**What is expected**
Pull every line with the word "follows" out of the entries below.

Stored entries

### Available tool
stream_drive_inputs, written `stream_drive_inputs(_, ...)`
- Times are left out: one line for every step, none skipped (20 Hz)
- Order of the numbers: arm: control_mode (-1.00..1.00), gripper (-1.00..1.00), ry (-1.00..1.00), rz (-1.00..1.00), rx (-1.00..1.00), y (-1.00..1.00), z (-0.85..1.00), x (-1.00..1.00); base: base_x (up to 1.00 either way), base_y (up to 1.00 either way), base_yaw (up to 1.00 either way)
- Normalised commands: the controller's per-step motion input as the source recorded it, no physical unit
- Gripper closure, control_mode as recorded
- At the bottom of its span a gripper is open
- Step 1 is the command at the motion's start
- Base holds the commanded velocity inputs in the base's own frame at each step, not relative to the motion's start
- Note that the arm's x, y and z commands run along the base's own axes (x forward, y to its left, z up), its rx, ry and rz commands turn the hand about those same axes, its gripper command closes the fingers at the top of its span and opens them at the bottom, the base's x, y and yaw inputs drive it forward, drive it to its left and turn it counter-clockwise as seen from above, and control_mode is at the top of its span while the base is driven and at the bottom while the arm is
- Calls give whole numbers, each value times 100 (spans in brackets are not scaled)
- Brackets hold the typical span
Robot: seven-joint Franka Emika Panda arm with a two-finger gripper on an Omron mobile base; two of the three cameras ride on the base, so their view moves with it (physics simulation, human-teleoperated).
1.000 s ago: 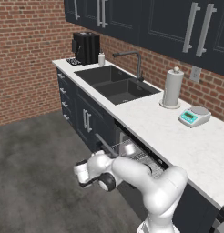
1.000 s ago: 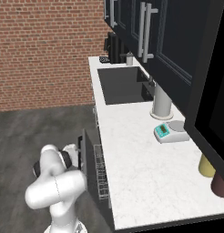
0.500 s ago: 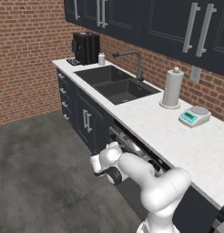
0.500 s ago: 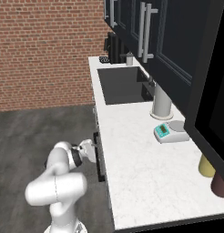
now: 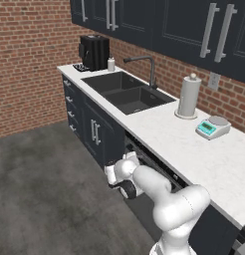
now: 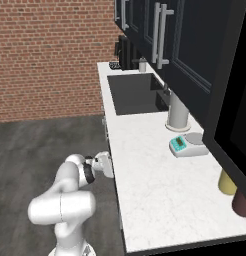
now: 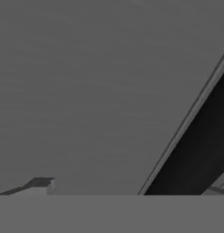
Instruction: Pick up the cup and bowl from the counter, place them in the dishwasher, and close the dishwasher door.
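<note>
Claw: white two-finger claw (image 5: pixel 110 174) released, grasping nothing, at the flat dark navy-grey dishwasher door (image 5: pixel 144 209).
Worktop: long white marbled stone worktop (image 5: pixel 194 154) above.

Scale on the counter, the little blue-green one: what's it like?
The small teal kitchen scale has a round pale grey plate on top and a light display on its front. It sits flat on the white marbled stone counter, near the upright white paper towel roll, not touching it. Nothing lies on its plate.
</note>
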Motion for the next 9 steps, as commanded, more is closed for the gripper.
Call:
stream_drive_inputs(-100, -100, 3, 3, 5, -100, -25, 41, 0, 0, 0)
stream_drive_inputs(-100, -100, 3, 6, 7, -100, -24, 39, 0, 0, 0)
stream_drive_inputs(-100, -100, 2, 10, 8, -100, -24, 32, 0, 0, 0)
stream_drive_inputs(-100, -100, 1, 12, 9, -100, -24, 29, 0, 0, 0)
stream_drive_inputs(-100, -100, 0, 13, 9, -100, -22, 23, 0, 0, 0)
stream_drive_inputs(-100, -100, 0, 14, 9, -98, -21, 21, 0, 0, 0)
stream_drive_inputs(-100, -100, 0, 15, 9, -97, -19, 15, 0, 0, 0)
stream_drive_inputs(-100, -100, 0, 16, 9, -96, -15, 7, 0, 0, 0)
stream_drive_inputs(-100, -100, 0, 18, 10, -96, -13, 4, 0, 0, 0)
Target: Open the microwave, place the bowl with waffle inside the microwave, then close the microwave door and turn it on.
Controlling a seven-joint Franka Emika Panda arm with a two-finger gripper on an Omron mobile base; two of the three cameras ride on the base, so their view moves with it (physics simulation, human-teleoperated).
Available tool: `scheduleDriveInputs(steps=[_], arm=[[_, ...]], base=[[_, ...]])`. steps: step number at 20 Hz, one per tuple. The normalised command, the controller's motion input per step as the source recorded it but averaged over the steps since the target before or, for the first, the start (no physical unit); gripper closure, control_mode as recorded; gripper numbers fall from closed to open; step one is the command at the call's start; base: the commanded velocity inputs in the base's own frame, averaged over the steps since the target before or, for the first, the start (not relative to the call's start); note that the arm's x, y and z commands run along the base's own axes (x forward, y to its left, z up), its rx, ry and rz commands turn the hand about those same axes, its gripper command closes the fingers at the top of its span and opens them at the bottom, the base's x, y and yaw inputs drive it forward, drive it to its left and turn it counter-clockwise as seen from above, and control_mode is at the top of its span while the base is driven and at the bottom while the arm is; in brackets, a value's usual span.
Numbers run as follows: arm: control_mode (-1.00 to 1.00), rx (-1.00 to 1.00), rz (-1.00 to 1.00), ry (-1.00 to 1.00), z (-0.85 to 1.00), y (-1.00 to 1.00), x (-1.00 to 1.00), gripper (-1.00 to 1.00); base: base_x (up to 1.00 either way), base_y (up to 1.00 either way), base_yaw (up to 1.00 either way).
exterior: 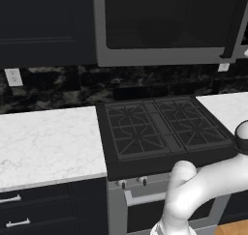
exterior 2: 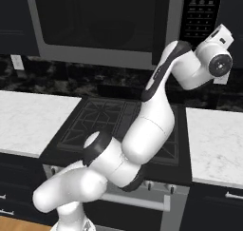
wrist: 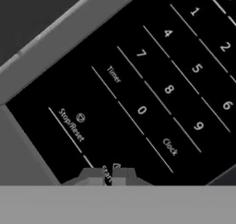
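— Dark cabinets and a black marbled backsplash frame everything; at centre of the left base view we see the stove (exterior: 162, 130) between white counters (exterior: 48, 144), with the microwave (exterior: 169, 23) across the top.

— And the microwave door (exterior 2: 102, 18)?

— Flush with its grey frame in the right base view, so we judge it closed. We cannot see through the dark glass, so we cannot tell whether the bowl and waffle sit inside.

— Where is the gripper (wrist: 108, 175)?

— At the bottom centre of the hand view, its two tips are drawn together with nothing between them, pressed up to the keypad (wrist: 152, 89) just at the Start label, below Stop/Reset. In the right base view the hand reaches to the panel (exterior 2: 201, 14) at upper right.

— Why pinched shut?

— We think closed tips make one blunt point, suited to pushing a single button without brushing its neighbours. That suggests the last step, switching on.
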Motion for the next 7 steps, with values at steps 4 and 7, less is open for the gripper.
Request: scheduleDriveInputs(steps=[4, 7], arm=[[-1.00, 0.00, 0.00, 0.00, -0.01, 0.00, 0.36, 1.00], [-1.00, 0.00, 0.00, 0.00, 0.00, 0.05, 0.20, 1.00]], base=[[0.00, 0.00, 0.00], [0.00, 0.00, 0.00]])
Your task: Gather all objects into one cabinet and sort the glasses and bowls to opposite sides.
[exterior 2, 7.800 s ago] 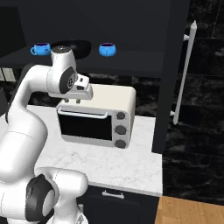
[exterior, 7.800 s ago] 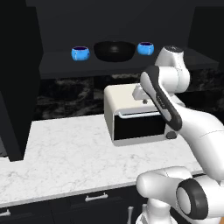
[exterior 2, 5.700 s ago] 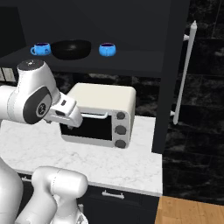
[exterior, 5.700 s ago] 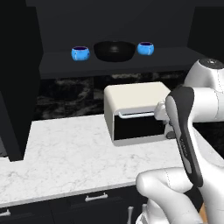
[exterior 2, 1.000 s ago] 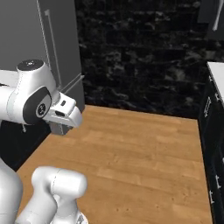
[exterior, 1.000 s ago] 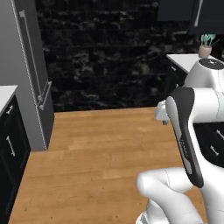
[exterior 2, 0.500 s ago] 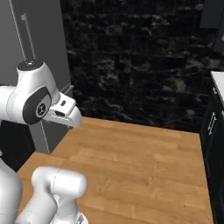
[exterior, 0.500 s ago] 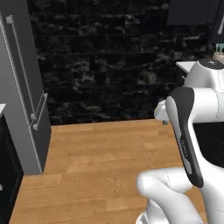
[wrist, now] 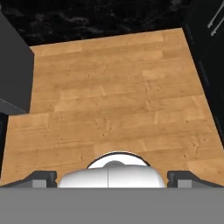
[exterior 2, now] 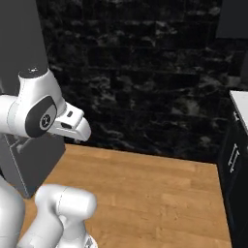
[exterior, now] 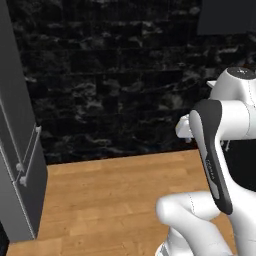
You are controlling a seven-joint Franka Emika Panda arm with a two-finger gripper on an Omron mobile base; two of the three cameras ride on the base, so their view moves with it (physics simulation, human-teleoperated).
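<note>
The glasses, the bowls and the cabinet are out of view. My gripper (wrist: pixel 116 177) points down at a bare wooden floor (wrist: pixel 113 100). Its two dark fingertips (wrist: pixel 43 177) stand wide apart, open, with nothing between them. In the right base view my hand (exterior 2: pixel 72 127) is folded in close to the arm, above the floor. In the left base view the arm (exterior: pixel 212 150) is tucked at the right.
A black marble wall (exterior: pixel 115 75) stands ahead across the wooden floor (exterior: pixel 110 200). A tall grey fridge (exterior: pixel 20 165) with bar handles is at the left. Black base drawers (exterior 2: pixel 235 174) under a white counter (exterior 2: pixel 240 104) are at the right.
The whole picture has shifted: the base has driven and turned, so the fridge slid further left and the black wall looms larger. The arm keeps its tucked pose, jaws still open.
</note>
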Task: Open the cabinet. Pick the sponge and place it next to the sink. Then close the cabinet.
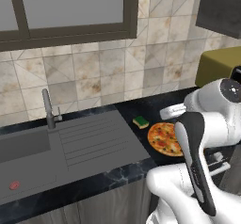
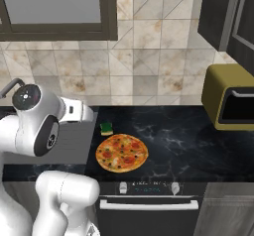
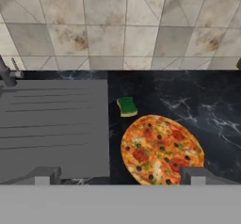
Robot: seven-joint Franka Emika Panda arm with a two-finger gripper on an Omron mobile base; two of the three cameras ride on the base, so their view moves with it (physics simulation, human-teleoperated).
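Black marble tabletop [image 2: 188,141]: sponge [image 3: 126,106] lies beside sink [image 1: 94,143]. Gripper [image 3: 120,176] released, empty. Cabinet [image 2: 233,17] next: push door squarely shut.

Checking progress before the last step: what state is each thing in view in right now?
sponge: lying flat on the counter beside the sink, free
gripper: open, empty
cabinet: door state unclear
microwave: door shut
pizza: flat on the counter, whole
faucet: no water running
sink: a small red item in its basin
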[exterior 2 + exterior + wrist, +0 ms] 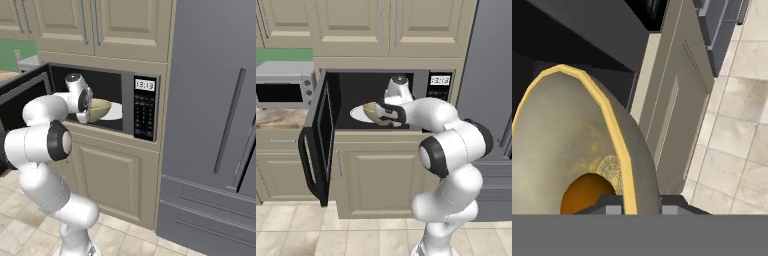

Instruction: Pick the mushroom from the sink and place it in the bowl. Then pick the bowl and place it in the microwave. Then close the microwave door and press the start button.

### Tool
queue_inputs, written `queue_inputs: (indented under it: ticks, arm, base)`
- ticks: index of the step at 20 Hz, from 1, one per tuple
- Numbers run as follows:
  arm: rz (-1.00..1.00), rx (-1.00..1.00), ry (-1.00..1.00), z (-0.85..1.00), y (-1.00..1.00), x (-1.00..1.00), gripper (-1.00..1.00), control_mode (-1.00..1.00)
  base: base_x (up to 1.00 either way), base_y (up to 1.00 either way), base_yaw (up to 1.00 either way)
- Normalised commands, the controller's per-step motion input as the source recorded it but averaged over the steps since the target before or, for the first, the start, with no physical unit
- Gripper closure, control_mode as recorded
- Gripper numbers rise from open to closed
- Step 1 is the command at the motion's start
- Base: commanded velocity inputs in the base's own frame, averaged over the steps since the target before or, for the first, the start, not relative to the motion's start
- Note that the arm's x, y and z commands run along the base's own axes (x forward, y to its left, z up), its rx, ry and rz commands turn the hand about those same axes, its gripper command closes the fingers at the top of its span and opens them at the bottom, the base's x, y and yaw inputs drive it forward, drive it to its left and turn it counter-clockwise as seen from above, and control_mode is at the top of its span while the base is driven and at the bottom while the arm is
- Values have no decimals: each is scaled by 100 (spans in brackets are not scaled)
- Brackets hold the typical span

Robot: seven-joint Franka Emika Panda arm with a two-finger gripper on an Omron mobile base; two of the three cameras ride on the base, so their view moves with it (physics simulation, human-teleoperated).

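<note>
Nearest the hand camera, the gripper is seen clenched on the yellowish rim of the bowl, one finger inside the rim and one outside, and the mushroom is seen lying inside the bowl against its lower wall. In the base views the bowl is held just above the white turntable plate inside the microwave; whether it already rests on the plate cannot be told. The mushroom's transfer from the sink into the bowl is therefore judged done, and the bowl's placement in the microwave is judged nearly done. Left to do are the release of the bowl, the withdrawal of the arm, the closing of the microwave door, which stands swung wide open to the left of the microwave, and the press of the start button. On the keypad, at the microwave's right side, a clock display is read as 13:13; the button labels are too small to be read.
</note>
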Motion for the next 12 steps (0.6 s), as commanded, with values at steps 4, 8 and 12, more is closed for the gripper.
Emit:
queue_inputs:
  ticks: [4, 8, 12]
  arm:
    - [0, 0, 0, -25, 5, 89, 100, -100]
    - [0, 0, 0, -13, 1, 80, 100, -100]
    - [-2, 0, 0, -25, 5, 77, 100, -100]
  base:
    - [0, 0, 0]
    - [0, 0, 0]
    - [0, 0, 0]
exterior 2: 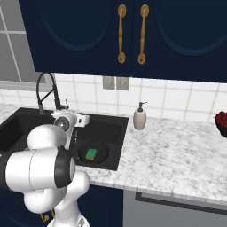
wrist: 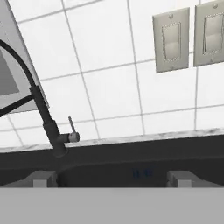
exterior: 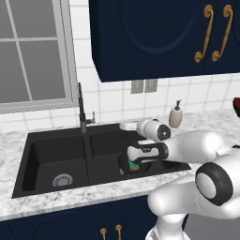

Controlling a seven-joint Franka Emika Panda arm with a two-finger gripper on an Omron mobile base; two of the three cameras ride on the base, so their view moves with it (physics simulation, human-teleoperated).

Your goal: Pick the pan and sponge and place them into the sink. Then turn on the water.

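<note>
Pan (exterior 2: 95, 153) sits in the right basin of the black sink (exterior: 28, 140), and the sponge (exterior 2: 91, 154) rests right on it, green side up. The gripper (wrist: 112, 178) hangs over that basin with jaws spread wide, holding nothing, facing the faucet (wrist: 48, 124) and its side lever (wrist: 71, 130). The soap dispenser (exterior 2: 140, 117) stands on the counter beside the sink.

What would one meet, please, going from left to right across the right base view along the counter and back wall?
Tall black arched faucet → black pan holding the green sponge in the black sink → beige soap dispenser bottle → dark bowl of red fruit.
</note>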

**Answer to the exercise**
Numbers run as follows: arm: control_mode (-1.00 to 1.00), rx (-1.00 to 1.00), rz (-1.00 to 1.00), ry (-1.00 to 1.00), z (-0.85 to 1.00), y (-1.00 to 1.00), x (-1.00 to 1.00), gripper (-1.00 to 1.00); base: base_x (up to 1.00 either way), base_y (up to 1.00 either way), base_yaw (up to 1.00 either way).
- Numbers run as follows:

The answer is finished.